## Prompt
Scan each line of the records for the word "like" and extract the ones that have it.

[Items from a data source]

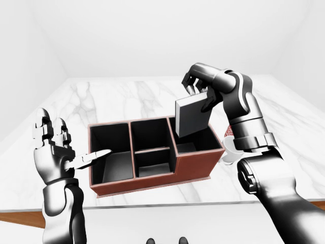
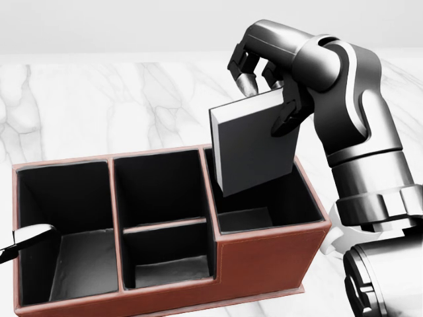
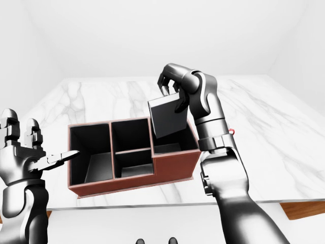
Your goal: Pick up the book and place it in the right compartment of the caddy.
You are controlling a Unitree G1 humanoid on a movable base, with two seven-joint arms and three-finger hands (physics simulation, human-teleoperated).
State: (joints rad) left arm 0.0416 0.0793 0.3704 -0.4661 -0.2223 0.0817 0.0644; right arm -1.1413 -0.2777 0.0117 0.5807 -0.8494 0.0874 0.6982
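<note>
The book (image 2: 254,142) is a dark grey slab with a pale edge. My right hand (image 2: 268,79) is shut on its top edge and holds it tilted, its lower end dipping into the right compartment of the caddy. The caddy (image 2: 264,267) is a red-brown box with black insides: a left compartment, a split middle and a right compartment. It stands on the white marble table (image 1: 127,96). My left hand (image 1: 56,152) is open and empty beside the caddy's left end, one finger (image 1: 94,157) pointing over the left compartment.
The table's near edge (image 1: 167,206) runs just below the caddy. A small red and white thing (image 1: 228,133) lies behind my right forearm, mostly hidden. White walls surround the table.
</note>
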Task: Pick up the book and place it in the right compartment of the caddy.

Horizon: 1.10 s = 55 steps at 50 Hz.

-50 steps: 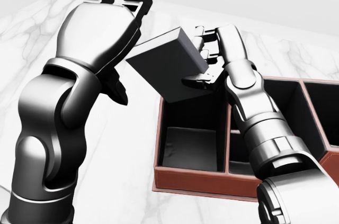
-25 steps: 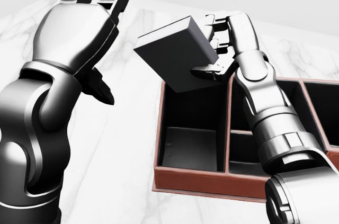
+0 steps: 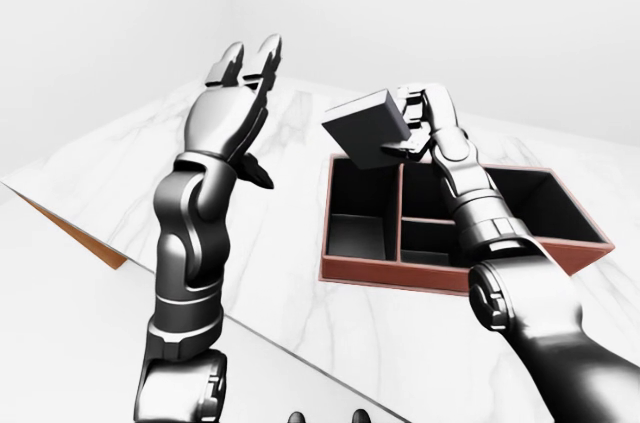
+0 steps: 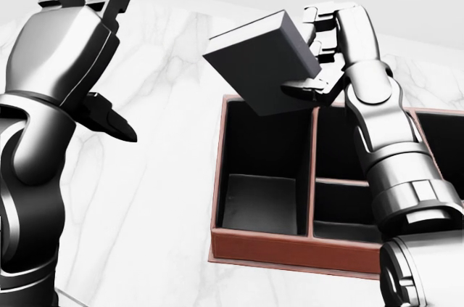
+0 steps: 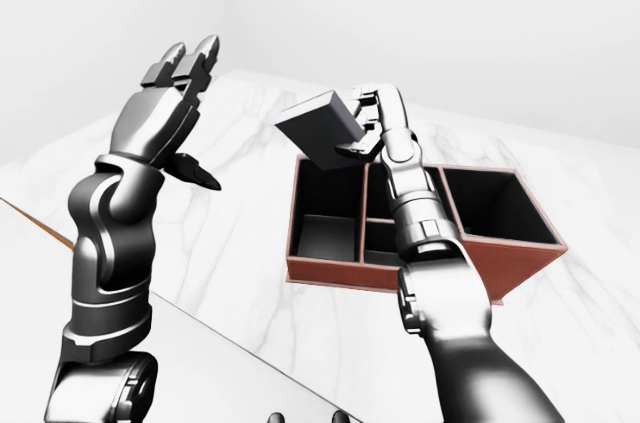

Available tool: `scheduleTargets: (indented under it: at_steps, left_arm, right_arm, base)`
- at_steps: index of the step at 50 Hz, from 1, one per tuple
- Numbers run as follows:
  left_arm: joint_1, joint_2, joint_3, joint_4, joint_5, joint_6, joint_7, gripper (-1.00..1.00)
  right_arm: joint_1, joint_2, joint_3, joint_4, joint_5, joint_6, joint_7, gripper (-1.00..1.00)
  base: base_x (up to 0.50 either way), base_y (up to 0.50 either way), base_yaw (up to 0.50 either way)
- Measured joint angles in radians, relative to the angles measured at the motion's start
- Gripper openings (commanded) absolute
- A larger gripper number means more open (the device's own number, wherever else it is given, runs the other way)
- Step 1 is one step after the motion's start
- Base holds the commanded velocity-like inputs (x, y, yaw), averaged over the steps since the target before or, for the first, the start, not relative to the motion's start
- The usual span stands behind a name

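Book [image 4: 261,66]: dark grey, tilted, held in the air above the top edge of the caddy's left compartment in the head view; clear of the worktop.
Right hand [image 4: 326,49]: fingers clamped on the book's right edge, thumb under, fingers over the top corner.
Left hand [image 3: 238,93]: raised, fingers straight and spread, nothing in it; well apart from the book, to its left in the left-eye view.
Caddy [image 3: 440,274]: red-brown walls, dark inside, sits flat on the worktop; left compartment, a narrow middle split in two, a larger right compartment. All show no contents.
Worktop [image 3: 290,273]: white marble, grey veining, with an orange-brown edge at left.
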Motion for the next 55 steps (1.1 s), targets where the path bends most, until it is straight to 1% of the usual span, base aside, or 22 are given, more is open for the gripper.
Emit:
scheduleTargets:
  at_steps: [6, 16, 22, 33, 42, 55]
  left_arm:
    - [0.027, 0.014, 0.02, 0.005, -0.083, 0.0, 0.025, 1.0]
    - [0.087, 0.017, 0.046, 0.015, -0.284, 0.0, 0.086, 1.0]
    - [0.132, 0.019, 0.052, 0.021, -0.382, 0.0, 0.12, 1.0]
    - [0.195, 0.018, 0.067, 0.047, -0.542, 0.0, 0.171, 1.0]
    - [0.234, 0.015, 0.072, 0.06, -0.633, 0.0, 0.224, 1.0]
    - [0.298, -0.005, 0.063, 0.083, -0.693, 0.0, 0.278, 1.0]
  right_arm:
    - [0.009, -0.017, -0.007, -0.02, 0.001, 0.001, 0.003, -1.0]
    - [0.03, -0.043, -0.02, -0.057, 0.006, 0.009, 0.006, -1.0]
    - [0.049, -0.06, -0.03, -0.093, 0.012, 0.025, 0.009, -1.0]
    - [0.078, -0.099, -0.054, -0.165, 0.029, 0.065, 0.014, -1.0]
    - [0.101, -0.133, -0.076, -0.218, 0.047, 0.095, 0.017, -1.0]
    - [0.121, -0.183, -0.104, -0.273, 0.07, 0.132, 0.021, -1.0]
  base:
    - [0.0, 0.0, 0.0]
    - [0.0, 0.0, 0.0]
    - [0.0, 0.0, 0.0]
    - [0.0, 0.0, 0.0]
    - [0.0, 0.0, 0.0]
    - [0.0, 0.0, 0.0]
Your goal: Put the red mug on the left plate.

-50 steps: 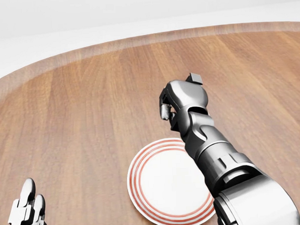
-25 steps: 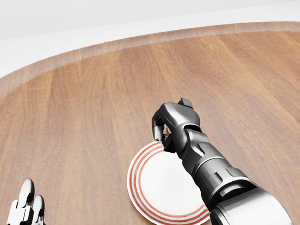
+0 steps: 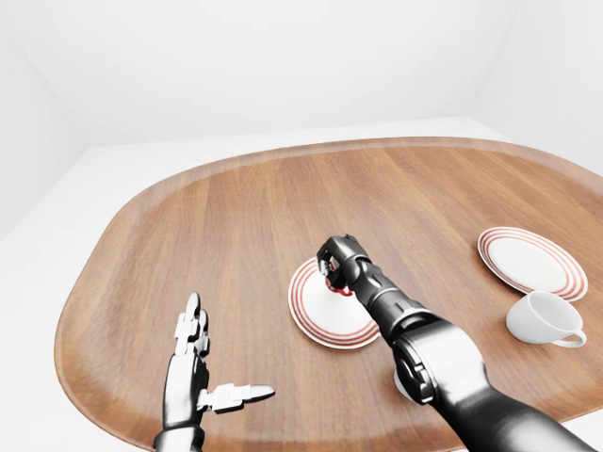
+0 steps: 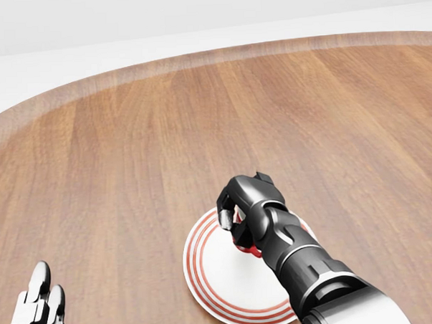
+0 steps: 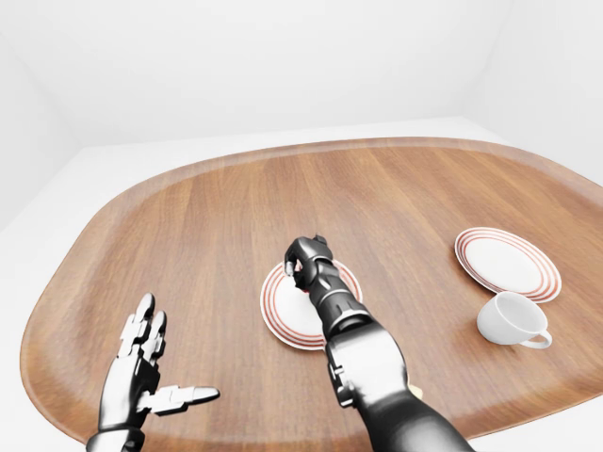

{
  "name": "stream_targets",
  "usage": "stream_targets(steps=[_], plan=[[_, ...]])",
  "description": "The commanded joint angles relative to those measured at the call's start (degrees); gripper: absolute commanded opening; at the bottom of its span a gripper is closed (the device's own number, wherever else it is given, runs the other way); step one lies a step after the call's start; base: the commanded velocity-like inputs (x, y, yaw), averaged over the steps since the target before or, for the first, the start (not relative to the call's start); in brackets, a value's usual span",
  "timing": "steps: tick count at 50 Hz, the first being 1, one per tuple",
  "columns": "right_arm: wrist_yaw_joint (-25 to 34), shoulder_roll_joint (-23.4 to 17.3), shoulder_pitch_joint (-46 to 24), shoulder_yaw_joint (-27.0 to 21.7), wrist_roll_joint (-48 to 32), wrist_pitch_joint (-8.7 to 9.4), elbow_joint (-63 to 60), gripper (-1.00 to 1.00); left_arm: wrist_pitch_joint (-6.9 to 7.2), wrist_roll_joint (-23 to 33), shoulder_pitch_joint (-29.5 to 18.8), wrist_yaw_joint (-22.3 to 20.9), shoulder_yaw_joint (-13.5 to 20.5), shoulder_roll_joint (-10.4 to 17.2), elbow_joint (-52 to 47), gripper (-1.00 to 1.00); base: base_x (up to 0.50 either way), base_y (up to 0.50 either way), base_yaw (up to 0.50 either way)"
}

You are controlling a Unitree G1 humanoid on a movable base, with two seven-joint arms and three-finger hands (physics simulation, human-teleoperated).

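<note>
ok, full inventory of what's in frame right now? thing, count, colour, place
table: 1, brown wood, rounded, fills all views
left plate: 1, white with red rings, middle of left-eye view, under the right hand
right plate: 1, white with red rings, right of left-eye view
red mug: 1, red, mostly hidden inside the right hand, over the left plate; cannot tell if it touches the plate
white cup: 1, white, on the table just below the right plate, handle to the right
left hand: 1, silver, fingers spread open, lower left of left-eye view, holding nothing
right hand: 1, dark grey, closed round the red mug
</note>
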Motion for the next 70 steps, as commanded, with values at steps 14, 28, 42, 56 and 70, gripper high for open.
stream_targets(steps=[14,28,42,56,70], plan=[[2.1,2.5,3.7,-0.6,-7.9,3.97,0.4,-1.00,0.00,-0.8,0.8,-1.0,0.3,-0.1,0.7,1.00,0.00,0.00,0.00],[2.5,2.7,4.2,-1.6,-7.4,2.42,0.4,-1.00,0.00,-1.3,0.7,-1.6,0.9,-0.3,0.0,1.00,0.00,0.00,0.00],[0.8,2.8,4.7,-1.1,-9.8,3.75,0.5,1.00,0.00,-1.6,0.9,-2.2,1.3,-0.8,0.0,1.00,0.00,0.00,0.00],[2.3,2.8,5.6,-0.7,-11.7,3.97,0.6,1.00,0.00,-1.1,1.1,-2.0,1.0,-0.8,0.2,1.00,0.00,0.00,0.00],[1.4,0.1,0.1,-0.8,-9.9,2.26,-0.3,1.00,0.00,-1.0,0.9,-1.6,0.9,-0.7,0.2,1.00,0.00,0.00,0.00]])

## Written answer
- Base holds the commanded velocity-like inputs (x, y, yaw), averaged over the steps since the target before or, for the first, the start, not relative to the motion's start
  "description": "The commanded joint angles relative to those measured at the call's start (degrees); gripper: absolute commanded opening; at the bottom of its span a gripper is closed (the device's own number, wherever else it is given, runs the other way); step one lies a step after the call's start; base: the commanded velocity-like inputs (x, y, yaw), averaged over the steps since the target before or, for the first, the start (not relative to the call's start); in brackets, a value's usual span",

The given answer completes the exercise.